Но этого мало. Биография, даже не состязающаяся с театром и романом, даже самая строгая и точная, будучи воссозданием личности и осмыслением исторических фактов, не может обойтись без участия творческого воображения; ее заменяют поэтому расположенной в хронологическом порядке документальною мозаикой, так называемым «монтажом». Меткое обозначение это заимствовано из кинематографической практики и придумано в советской России, где так усердно насаждают «производственную литературу» и свободе хотя бы и самого реалистического романа предпочитают штампованную механичность заказного «очерка». Монтажи, однако, довольно усердно изготовляются с некоторых пор и в Германии, и во Франции. Они бывают разных сортов, касаются разных областей жизни и культуры. В журналах, даже серьезных, но боящихся «отстать от века», различным «подлинным документам» отводится более почетное место, нежели роману, рассказу и стихам. Информация заменяет критику. Литература вообще, больше того: вообще печать — книга и журнал (вслед за газетой) — все чаще предлагает читателю в Америке, в Европе, во всем мире одни лишь кирпичи не построенного здания, сырой материал, сырую действительность, пусть ничем особо не искаженную, но автоматически воспринятую, мертвую, не оживающую в нас, не рождающую никакого образа именно потому, что воображение не произвело над ней своей животворящей и организующей работы.

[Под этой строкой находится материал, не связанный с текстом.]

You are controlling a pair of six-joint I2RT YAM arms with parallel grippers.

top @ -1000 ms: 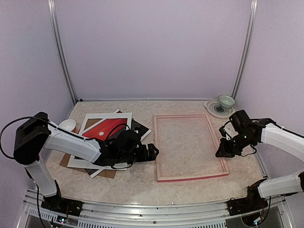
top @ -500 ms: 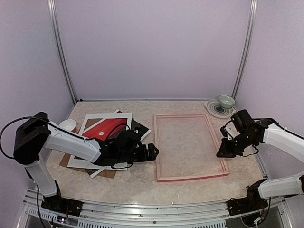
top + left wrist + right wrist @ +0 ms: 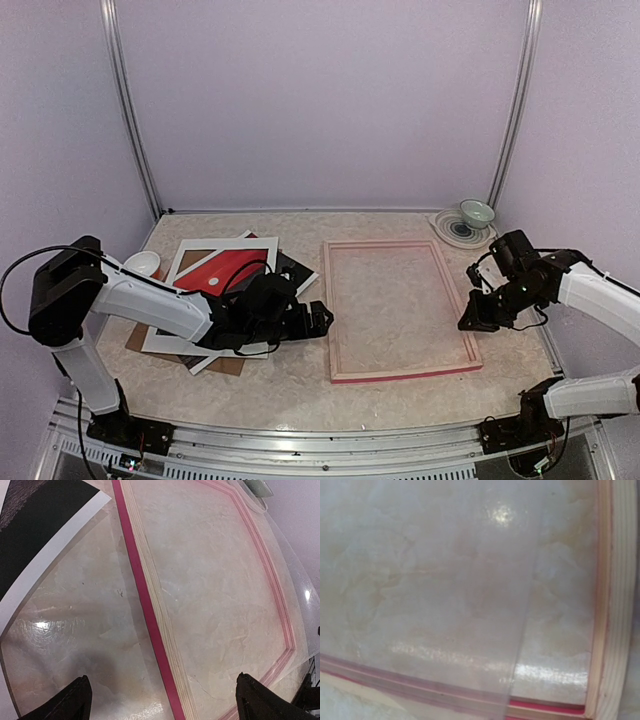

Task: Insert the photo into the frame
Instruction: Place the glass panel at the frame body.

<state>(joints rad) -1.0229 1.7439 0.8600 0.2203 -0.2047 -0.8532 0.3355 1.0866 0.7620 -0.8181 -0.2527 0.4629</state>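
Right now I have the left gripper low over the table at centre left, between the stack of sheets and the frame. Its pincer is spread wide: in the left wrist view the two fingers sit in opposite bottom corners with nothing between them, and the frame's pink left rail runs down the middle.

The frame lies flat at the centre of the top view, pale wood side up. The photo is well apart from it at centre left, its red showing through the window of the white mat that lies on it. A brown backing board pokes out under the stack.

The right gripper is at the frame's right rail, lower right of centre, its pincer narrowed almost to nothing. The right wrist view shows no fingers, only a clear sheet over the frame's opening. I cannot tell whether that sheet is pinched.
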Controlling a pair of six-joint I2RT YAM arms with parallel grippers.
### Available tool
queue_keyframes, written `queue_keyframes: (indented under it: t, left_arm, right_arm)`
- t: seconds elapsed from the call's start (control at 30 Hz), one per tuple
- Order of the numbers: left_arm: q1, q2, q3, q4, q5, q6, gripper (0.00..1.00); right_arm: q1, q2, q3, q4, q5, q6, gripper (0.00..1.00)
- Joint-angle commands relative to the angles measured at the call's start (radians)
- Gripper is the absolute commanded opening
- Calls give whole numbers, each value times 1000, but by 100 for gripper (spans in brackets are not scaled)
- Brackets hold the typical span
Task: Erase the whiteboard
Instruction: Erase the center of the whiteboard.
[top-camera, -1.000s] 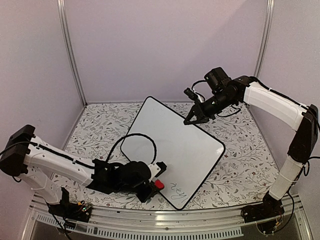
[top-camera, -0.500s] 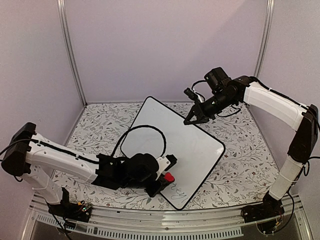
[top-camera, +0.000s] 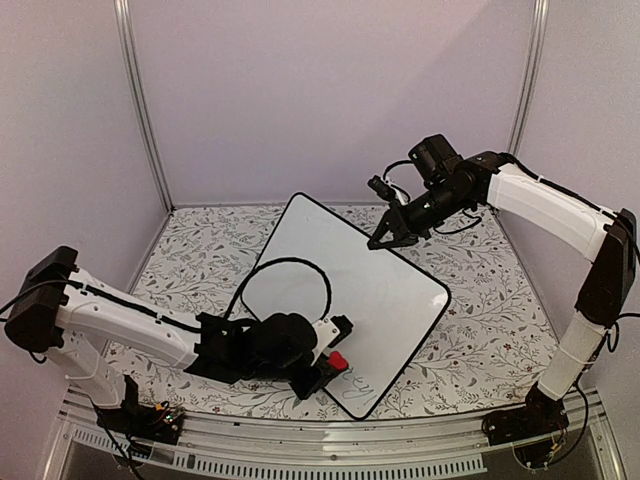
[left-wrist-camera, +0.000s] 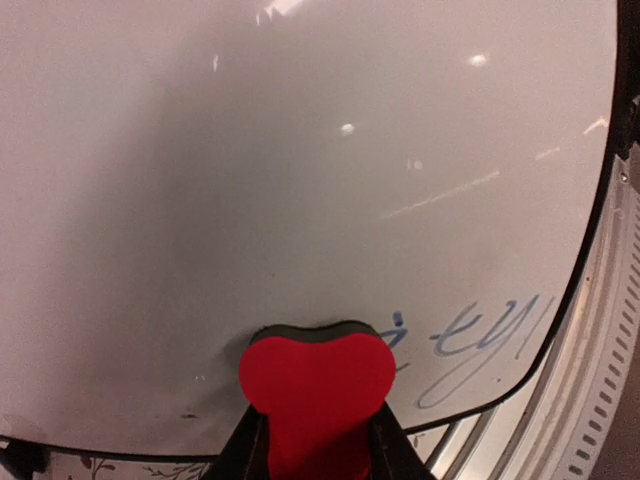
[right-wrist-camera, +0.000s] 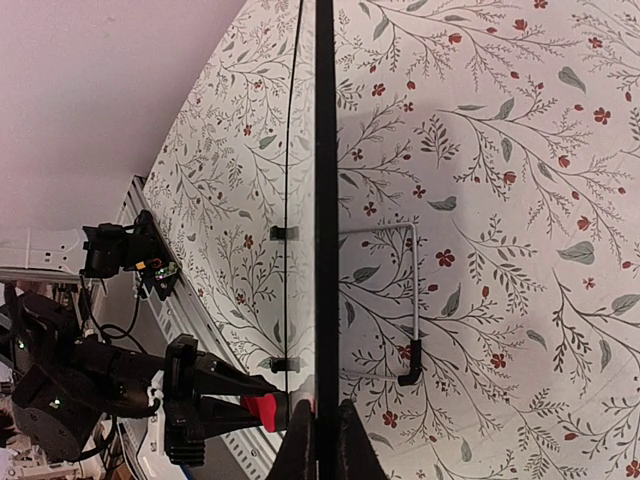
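Left gripper (top-camera: 332, 364) is sliding toward 3 o'clock since a second back, jaws clenching the red eraser (left-wrist-camera: 317, 385) onto the whiteboard (top-camera: 370, 290) on the bench (top-camera: 490, 330), closing on the handwriting (left-wrist-camera: 480, 335) at its 5 o'clock corner. Right gripper (top-camera: 386, 238) is pinching the 1 o'clock rim, jaws clenched, probably steadying it.

The whiteboard (left-wrist-camera: 300, 150) is showing a smooth, glossy white face — lights are glinting off it — inside a thin black rim. The eraser (left-wrist-camera: 318, 390) is looking matt and foam-like, red with a dark felt-like layer. The table cover (top-camera: 490, 320) is lying matt, printed with flowers. The front rail (top-camera: 420, 438) is gleaming as ribbed metal.
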Motion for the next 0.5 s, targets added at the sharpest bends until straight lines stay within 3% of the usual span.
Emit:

Конечно, веками складывавшиеся литературные формы, вместилища вымысла, им осмысленные, созданные ради него, не могли исчезнуть бесследно за какие-нибудь десять, двадцать лет или хотя бы за одно столетие. Они были бы не в очень большой опасности даже и сейчас если бы те самые силы, что угрожают их вытеснить давлением извне, не разлагали их изнутри, не разрушали их жизненной основы. Разве вторжение документальности — психологической, бытовой, какой угодно — и схематичность самих задач, которые ставят себе современные драматурги, не лишает их произведения подлинного драматического бытия? Разве короткий рассказ не становится на наших глазах то готовой формулой неожиданной завязки и эффектного конца, то бесформенным ««случаем из жизни»? А роман, европейский роман, разве не находится он сейчас в состоянии острого перерождения не только внешних своих оболочек, но и самых тканей, из которых он состоит, и соков, которые его питают? Пример этот особенно показателен. Ведь именно теперь, отдаляясь все больше от Бальзака, Флобера, Толстого, Диккенса, Гарди, мы начинаем понимать, чем был для нас в роман и чего мы лишимся, когда его у нас не будет. Судьба его всего отчетливей ставит вопрос о судьбе всякого вообще вымысла.
Существовали издавна бесчисленные разновидности романа. Есть роман приключений и роман психологический; есть роман, излагающий историю одного героя, и роман без героев, рисующий общество, социальную среду, толпу; есть роман-исповедь и роман-история, роман–трагедия и роман-поэма. Однако эти различия не проникают в глубину. Лучше, чем когда-либо, мы понимаем теперь, что существо романа не в том или ином способе строить или развертывать его, что существо это вообще не может быть выражено на языке формального анализа, образа и что роман, не будучи «подражанием» жизни, есть, прежде всего, заново сотворенное живое бытие, не разложимое ни на какие рассудочные формулы и механически выделенные составные части. Таким и был великий европейский роман минувшего века и таким перестает быть современный роман. Яснее всего это можно заключить из произведений тех авторов, что сильнее других повлияли на него: Пруста и Джойса (к которым можно прибавить еще Андрея Белого для России, Свево для Италии). Пруст, в традиции романа воспитанный и с этой традицией порвавший, великий писатель, обреченный видеть и воплощать во всем доступном ему мире единственную реальность собственного «я», вместо романа написал нескончаемые, лишь отчасти вымышленные мемуары, жизнь и личность растворил в неисчерпаемом потоке единого воспоминания. Джемс Джойс в насильственной и мучительной своей книге «разъял, как труп» живую целостность романа, противопоставил естественному течению его необыкновенно искусственную двойную композицию, в огромной книге изобразил обычный день обычного человека, но зато символически связал каждую главу «Улисса» с одной из песен «Одиссеи» и с одним из органов человеческого тела путем целой системы хитро установленных соответствий и условностей.